Also, there is a container for the installed chain code.
cd0b165e5186 dev-peer0.org3.bc4scm.de-scmlogic-1.0-9c7e776aa8a752e530f79d0b456f1bda28aac3f5db0af734be2f315d8d1a4f53 "/bin/sh -c 'cd /usr…" 48 seconds ago Up 47 seconds dev-peer0.org3.bc4scm.de-scmlogic-1.0
When I look at the logs of that peer(peer0.org3) I can see floowing error log is print continuously. It is complaining about the connection with org1
019-07-06 10:26:52.278 UTC [gossip.discovery] expireDeadMembers -> WARN 164 Exiting
2019-07-06 10:26:56.381 UTC [gossip.comm] func1 -> WARN 165 peer1.org1.bc4scm.de:8051, PKIid:42214b7584f3fabcdb84e5770c62e4cf0f7c00b2a9d0441d772925882d4457a7 isn't responsive: EOF
2019-07-06 10:26:56.381 UTC [gossip.discovery] expireDeadMembers -> WARN 166 Entering [42214b7584f3fabcdb84e5770c62e4cf0f7c00b2a9d0441d772925882d4457a7]

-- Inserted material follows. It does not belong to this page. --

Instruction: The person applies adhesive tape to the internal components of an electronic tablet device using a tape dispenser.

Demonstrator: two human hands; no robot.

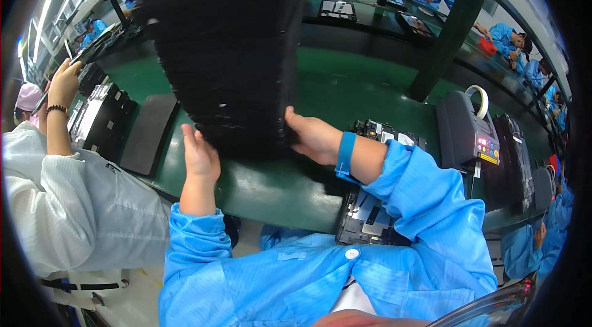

2019-07-06 10:26:56.381 UTC [gossip.discovery] expireDeadMembers -> WARN 167 Closing connection to Endpoint: peer1.org1.bc4scm.de:8051, InternalEndpoint: , PKI-ID: 42214b7584f3fabcdb84e5770c62e4cf0f7c00b2a
You could check, if peer is accessible even using browser(Firefox). request on firefox - localhost:11051 if you could see the response means your peer is accessible or if not means your port is not open for the same, then go to the docker file and open the port for the same, and up the peer using docker compose , do the same for every peer you want to access.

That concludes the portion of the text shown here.